Nous sommes bien loin des vanilles mièvres de nos pâtisseries. Les conquistadors eurent sans doute vent de cette légende et considérèrent la vanille comme un aphrodisiaque. Car la vanille, à son arrivée en Europe, n’était pas vue comme autre chose qu’un médicament. Si les Aztèques en mettaient dans leur chocolat, c’était avant tout à titre médical, car elle était considérée comme un stimulant, et non pour ses qualités gustatives.
Ironie ou génie de l’histoire, c’est une autre princesse vierge qui popularisera la vanille en Europe, en la personne d’Elizabeth I. Son docteur lui en ayant prescrit, elle en tomba aussitôt folle amoureuse au point d’en mettre dans tous ses plats et boissons jusqu’à sa mort. C’est donc par la gourmandise de Gloriana que cette épice passa de la sphère médicale à la sphère culinaire, oubliant sa propre histoire jusqu’à n’être plus qu’un synonyme de douceur et de sucre.
La vanille passait du mythe à l’antimite.
Alors que nous assistons à un regain d’intérêt pour les matières premières naturelles, il nous semble crucial de nous intéresser d’autant plus à celles que nous pensons connaître. La vanille, par son histoire, par son caractère, par la multiplicité de ses facettes, nous rappelle avant tout à une certaine humilité – celle que nous ne savons rien. Mieux connaître de tels ingrédients, c’est apprendre à mieux appréhender le monde qui nous entoure, à renverser la connaissance que nous pensons en avoir, à défaire les associations erronées que nous avons créées ou plutôt, à voir plus loin qu’elles.
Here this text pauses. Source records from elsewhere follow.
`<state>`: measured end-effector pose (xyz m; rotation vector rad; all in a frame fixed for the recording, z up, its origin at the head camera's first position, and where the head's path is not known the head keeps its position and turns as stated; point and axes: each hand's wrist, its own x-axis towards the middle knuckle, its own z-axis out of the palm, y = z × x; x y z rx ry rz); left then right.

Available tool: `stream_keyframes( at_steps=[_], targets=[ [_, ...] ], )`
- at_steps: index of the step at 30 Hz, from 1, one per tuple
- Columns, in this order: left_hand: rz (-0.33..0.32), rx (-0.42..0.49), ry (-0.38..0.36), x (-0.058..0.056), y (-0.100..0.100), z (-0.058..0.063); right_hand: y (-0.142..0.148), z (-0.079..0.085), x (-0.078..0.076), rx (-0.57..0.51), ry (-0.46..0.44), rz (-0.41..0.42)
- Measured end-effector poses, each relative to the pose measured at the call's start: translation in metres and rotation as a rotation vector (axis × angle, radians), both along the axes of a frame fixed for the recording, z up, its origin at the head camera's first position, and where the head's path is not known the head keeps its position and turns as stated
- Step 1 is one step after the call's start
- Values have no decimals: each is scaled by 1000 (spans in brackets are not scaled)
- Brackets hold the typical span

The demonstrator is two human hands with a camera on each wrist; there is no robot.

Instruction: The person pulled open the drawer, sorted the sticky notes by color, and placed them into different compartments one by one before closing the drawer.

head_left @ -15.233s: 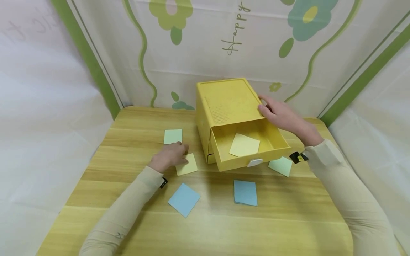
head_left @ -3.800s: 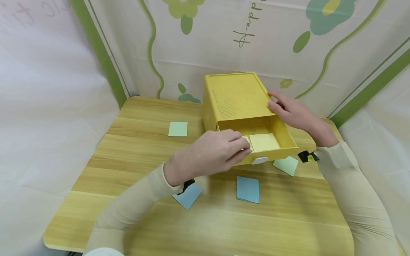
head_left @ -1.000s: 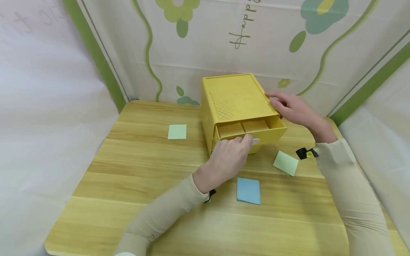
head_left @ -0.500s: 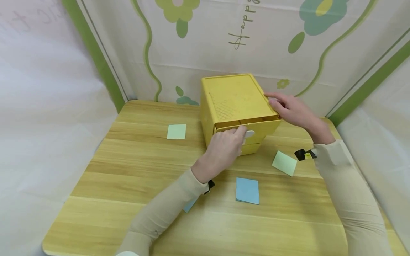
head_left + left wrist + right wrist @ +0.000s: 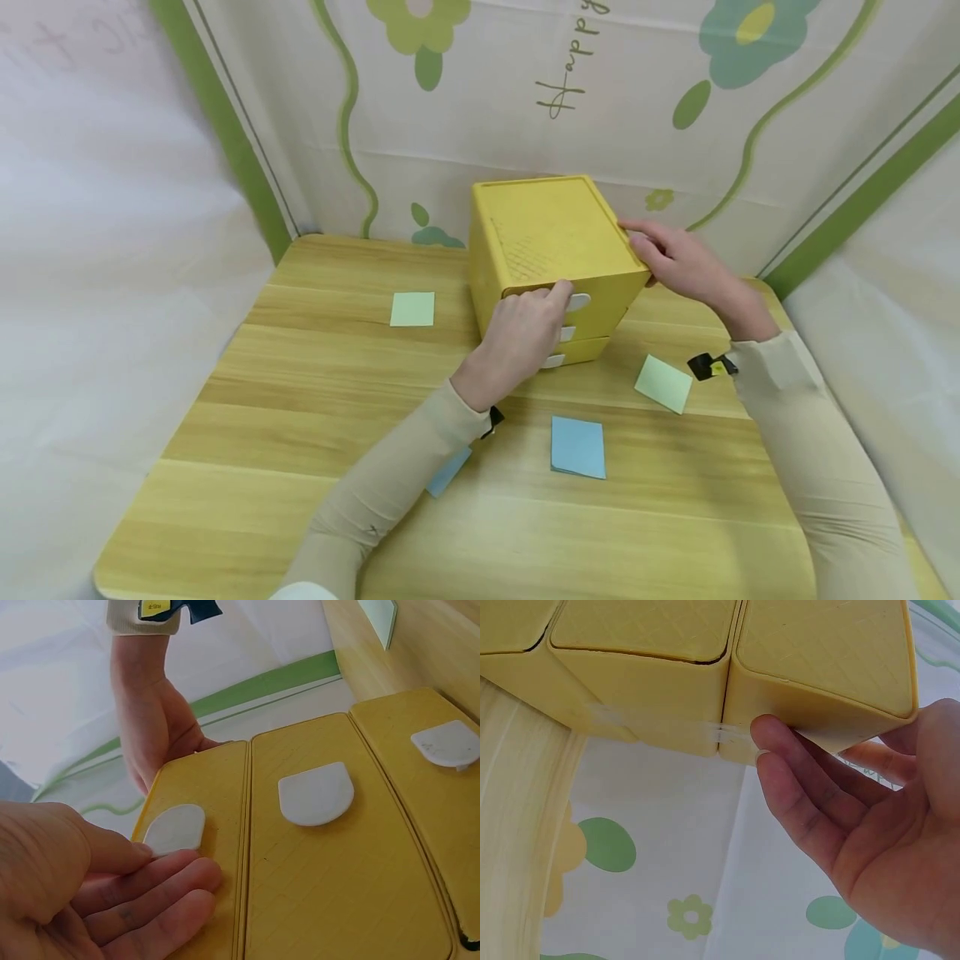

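Observation:
A yellow desktop drawer box (image 5: 551, 229) stands on the wooden table with its drawers pushed in. At the top drawer's front, my left hand (image 5: 521, 333) has its fingertips right beside the white drawer handle (image 5: 178, 827). The left wrist view shows the thumb tip at that handle's edge and the other fingers (image 5: 161, 904) loosely bent against the drawer front. My right hand (image 5: 686, 258) steadies the box at its right upper edge, fingers (image 5: 802, 799) nearly straight along the side wall. The yellow notes are hidden inside the top drawer.
A green sticky note (image 5: 412, 309) lies left of the box, and another green note (image 5: 663, 384) to its right. Nearer the front are a blue pad (image 5: 577, 447) and a second blue note (image 5: 448, 473), partly under my left forearm. A printed curtain (image 5: 450, 108) hangs behind the table.
Two yellow notes have gone into the top drawer, one carried there by my left hand. That hand has since pushed the drawer fully in. My right hand has stayed at the box's edge.

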<state>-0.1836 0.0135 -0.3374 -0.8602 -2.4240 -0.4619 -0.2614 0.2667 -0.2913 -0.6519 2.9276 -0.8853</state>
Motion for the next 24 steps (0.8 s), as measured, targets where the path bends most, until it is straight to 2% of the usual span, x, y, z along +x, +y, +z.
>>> stream_keyframes(
  at_steps=[7,12,20,24],
  targets=[
    [39,-50,12,1,3,0,1,-2,-1,3,21,7],
    [41,-50,20,0,3,2,1,-1,-1,3,25,5],
    [-10,-44,16,0,-1,4,1,1,1,15,14,-14],
    [-34,-40,37,1,-4,3,1,-1,2,13,10,-17]
  ],
)
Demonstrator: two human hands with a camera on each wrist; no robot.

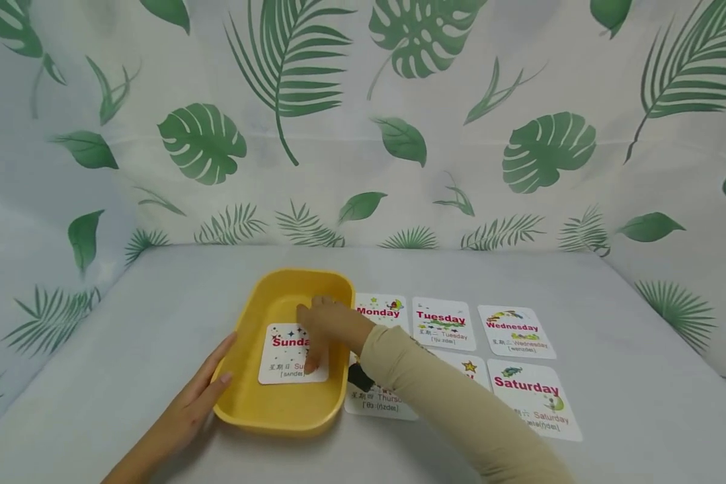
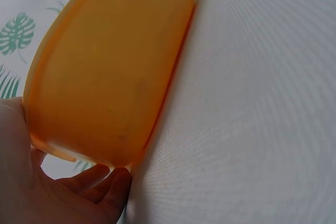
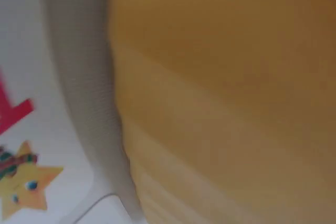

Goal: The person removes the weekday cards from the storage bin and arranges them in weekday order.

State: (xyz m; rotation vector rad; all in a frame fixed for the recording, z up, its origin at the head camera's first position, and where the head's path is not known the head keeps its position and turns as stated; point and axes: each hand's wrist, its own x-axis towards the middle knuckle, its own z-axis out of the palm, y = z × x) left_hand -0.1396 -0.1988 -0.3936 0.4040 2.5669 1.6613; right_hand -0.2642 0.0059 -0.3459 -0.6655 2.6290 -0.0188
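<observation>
A yellow plastic basin (image 1: pixel 278 417) sits on the table, left of the middle in the head view. My left hand (image 1: pixel 196 393) grips its left side, thumb at the rim and fingers along the outer wall. In the left wrist view those fingers (image 2: pixel 113 190) reach the basin's lower edge. Inside the basin is a white "Sunday" card (image 1: pixel 281 366) with red lettering. My right hand (image 1: pixel 327 326) reaches over the right wall and holds this card at its right side, covering part of the word. The right wrist view is filled mostly by the blurred basin wall (image 3: pixel 220 108).
Right of the basin, day cards lie in two rows: Monday (image 1: pixel 390 319), Tuesday (image 1: pixel 443 335), Wednesday (image 1: pixel 516 339), then Thursday (image 1: pixel 381 407), one mostly hidden by the sleeve, and Saturday (image 1: pixel 547 403). The beige sleeve (image 1: pixel 448 403) crosses the lower row. Leaf-patterned cloth (image 1: pixel 351 181) stands behind.
</observation>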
Plus loin, c’est se rappeler de la vanille forte, caractérielle, charnue, charnelle, cuirée. Plus loin, c’est de chercher à retrouver une vanille fidèle à sa tradition, passionnelle, passionnante, sanglante aussi. C’est retrouver le goût d’un Amour qui dérange les idées préconçues, d’un Amour qui vous arrache à votre temple de certitudes pour vous emmener en haut de la montagne de l’inconnaissance, de l’inconnu, de l’abandon.
La vanille n’est pas tant le symbole du désir pour le désir, mais de l’abandon pour l’amour. Ce n’est pas le symbole de la folie du Jeune Bouc mais de son renoncement à une vie de prince pour une éternité passée aux côtés de son être aimé. C’est le renoncement de la déesse qui, abandonnant sa divinité, se transforme en fleur pour être auprès de son bien aimé. C’est l’Étoile du Matin qui pardonne à ses bourreaux en leur offrant le fruit de son Amour, d’année en année.
La vanille, enfin, c’est la force. La force de l’Amour, la volonté de l’Amour. Aleister Crowley, hélas, avait sans doute oublié le mythe qui donna ce fruit au monde et comme le conquistador débarquant dans le temple, il déracina la plante et la dévisagea et l’Amour devint luxure.
N’oubliez pas, mes fous en sens, lorsque vous sentirez une vanille, le sacrifice merveilleux qui nous l’a concédée.